Brigid Daull Brockway is technically a writer

Brigid Daull Brockway is technically a writer

A blog about words, wordplay, and etymology, with slightly more than occasional political rants.

Friday, April 9, 2010

Femme


So I'm reading a book called Who Stole Feminism, by Christina Hoff-Sommers. Sommers, herself a feminist, coins the term "gender feminists" to refer to the man-hating, Birkenstock wearing, militant feminazi school of feminism. I should start by saying that I honestly had no idea such people existed.

My mom was the sort of 70s feminist who imbued my sister and I with the radical notion that girls could be anything they wanted to be. And at the Catholic school I grew up in; one in which parents threatened to take their kids out of school if girls were made altar servers, one in which boys were allowed to play sports at recess but girls were not allowed to run, skip, or touch each other; my mom's ideology was a bit radical.

But apparently, some feminists really do think that all men are rapists and so on.

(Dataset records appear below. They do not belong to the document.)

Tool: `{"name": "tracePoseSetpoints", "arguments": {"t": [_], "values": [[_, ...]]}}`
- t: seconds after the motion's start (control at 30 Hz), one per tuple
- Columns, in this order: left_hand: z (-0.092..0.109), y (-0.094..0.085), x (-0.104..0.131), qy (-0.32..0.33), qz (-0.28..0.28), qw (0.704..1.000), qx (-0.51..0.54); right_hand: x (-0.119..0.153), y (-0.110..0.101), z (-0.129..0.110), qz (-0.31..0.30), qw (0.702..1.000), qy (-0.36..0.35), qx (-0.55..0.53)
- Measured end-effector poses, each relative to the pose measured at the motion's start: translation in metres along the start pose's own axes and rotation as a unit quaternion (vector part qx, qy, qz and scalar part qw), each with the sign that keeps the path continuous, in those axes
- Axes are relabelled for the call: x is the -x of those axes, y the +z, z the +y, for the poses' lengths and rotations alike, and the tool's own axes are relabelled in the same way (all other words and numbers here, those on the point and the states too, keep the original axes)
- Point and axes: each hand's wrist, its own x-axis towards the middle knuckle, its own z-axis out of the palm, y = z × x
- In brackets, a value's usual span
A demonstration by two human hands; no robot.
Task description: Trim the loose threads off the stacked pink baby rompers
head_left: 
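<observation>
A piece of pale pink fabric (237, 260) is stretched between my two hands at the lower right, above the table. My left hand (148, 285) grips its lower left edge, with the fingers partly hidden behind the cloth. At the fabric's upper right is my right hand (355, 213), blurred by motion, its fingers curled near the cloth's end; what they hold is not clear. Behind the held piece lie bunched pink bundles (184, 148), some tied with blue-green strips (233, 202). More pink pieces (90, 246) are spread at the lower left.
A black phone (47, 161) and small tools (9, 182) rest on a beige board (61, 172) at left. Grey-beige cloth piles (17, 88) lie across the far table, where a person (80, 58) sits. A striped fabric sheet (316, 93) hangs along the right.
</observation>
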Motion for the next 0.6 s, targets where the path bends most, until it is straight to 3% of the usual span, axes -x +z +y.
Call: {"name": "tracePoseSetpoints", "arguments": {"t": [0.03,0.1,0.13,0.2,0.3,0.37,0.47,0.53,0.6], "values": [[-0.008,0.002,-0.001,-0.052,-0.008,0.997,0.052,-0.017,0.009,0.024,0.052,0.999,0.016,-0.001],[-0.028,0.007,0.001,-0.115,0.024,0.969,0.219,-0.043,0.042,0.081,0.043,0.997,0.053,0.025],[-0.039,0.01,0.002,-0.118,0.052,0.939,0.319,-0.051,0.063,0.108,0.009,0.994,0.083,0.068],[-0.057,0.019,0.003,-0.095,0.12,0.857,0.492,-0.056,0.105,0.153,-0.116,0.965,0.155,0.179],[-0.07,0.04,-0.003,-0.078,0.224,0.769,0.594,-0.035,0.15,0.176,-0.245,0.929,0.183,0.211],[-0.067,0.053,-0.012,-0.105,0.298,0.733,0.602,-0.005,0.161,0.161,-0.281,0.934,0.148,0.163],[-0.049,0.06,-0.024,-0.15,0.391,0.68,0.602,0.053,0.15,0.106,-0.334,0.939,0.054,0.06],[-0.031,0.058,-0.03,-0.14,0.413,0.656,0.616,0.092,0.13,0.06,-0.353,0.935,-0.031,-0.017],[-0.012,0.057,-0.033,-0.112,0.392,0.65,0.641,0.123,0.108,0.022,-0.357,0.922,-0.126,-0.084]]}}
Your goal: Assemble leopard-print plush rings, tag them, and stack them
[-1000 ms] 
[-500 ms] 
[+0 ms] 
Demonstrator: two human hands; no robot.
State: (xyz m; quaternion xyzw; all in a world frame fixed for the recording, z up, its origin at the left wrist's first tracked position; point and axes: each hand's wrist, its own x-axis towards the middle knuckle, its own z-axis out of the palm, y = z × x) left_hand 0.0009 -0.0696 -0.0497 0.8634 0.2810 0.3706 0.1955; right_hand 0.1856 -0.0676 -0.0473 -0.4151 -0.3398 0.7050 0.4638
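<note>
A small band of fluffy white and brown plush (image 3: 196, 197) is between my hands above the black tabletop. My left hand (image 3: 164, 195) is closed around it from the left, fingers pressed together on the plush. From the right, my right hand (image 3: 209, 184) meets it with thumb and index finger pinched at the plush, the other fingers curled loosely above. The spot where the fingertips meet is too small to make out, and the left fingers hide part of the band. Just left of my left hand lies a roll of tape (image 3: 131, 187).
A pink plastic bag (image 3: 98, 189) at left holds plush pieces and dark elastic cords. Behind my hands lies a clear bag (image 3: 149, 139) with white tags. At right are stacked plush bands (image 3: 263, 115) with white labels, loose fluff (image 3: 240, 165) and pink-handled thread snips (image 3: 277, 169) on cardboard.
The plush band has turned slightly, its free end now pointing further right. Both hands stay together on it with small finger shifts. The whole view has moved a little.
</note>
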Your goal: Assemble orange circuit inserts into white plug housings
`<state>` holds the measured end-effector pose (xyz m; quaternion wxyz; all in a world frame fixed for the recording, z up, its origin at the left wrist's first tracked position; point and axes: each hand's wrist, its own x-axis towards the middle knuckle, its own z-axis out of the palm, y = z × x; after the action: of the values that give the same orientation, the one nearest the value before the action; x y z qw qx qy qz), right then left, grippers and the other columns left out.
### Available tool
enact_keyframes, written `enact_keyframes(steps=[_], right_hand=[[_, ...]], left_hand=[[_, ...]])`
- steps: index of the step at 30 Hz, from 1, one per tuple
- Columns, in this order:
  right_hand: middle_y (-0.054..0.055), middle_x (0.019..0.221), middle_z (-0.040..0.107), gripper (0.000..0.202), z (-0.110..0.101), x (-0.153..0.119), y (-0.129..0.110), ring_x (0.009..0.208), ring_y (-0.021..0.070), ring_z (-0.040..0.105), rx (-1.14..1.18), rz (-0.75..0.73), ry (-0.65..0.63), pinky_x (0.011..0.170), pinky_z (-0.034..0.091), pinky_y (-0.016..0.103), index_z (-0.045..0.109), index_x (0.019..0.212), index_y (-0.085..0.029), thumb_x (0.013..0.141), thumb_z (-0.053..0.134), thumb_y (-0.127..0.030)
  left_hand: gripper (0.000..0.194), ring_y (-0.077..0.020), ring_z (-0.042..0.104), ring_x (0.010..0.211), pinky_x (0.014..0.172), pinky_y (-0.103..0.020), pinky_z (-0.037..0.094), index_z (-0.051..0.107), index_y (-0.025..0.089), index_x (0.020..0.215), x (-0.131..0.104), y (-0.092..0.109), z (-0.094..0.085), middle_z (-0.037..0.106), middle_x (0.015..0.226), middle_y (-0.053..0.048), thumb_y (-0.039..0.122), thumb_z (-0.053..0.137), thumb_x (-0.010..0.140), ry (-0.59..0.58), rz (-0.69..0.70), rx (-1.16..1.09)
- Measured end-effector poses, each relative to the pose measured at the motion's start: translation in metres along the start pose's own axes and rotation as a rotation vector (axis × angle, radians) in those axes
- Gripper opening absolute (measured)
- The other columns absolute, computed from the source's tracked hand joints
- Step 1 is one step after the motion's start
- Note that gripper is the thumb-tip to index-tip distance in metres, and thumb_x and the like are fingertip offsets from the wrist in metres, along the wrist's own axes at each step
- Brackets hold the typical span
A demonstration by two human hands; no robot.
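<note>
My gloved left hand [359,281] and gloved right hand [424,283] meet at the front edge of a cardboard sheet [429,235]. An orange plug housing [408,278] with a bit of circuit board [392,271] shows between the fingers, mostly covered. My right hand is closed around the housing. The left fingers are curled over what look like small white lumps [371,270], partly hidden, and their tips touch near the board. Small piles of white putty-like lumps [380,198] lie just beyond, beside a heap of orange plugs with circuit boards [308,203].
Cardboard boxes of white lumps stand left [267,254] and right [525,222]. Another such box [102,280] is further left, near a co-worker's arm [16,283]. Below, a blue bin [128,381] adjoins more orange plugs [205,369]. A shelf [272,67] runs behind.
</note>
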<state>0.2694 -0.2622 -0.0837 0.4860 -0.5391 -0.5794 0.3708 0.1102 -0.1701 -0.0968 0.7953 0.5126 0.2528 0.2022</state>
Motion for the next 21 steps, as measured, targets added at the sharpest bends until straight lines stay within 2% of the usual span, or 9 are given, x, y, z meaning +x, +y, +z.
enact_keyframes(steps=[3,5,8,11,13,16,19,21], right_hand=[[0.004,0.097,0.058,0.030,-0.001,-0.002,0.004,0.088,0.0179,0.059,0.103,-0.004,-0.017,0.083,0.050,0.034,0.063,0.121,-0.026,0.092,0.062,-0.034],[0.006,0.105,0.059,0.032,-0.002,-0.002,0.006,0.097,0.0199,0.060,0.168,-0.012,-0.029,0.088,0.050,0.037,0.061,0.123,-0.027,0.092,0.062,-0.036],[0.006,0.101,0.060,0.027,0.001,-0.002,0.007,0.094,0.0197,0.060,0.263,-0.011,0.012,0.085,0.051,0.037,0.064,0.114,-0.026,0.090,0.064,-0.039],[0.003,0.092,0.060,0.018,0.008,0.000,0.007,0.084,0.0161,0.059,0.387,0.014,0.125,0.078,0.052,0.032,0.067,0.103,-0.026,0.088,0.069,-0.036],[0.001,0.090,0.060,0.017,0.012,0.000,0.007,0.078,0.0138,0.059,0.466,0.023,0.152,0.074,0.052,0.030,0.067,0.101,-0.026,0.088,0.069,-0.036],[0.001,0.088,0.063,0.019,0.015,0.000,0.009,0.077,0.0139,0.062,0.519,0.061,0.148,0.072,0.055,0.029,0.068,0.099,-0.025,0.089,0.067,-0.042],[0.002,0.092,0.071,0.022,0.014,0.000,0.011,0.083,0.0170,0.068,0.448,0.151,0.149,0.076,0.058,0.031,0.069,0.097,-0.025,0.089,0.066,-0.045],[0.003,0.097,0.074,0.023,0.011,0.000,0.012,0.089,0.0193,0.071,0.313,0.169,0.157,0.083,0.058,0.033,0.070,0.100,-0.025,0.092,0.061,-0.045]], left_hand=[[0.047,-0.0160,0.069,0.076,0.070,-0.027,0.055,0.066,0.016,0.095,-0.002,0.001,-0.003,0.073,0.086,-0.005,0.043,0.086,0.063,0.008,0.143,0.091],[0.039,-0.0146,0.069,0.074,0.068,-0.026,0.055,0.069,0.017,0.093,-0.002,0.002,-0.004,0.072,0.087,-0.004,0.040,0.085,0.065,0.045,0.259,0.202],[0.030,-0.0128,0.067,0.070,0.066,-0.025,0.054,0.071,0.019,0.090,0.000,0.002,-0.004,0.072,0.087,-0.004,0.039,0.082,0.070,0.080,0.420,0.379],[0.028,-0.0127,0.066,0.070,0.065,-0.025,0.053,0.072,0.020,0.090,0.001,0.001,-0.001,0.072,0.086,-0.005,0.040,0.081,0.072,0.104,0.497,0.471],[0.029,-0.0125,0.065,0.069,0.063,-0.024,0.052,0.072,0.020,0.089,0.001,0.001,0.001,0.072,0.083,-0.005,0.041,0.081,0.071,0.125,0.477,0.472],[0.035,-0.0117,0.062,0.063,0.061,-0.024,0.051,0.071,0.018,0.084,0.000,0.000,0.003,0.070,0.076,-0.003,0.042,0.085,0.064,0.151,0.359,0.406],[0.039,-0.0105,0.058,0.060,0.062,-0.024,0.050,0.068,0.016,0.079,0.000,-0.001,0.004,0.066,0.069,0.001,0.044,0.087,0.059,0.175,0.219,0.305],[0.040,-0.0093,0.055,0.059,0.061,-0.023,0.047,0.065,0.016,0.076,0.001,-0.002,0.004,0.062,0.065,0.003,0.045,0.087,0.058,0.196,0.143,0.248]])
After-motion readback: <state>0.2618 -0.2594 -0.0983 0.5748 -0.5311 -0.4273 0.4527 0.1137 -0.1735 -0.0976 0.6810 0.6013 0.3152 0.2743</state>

Sommers quotes a feminist musicologist who contends that Beethoven's 9th symbolically glorifies rape; she also quotes feminist author Marylin French, who states that "the vast majority of men" rape, kill, hurt, or demean women.

The book has me thinking a lot about the word "feminism." I don't know a single feminist - and I know a lot of feminists - who thinks that all men are horrible, violent monsters. I don't know a single feminist who thinks that women are superior to men, and I have never known a feminist to accuse a man of rape or abuse unjustly. Just the same, the word is one that evokes visceral emotions, and a lot of bitterness and resentment from some. Should we just relinquish the term because it's been hijacked - because some feminists and some anti-feminists have twisted and distorted what people think of when they think of feminism? Is the word, at this point, doing more harm than good to the cause of equal rights for men and women?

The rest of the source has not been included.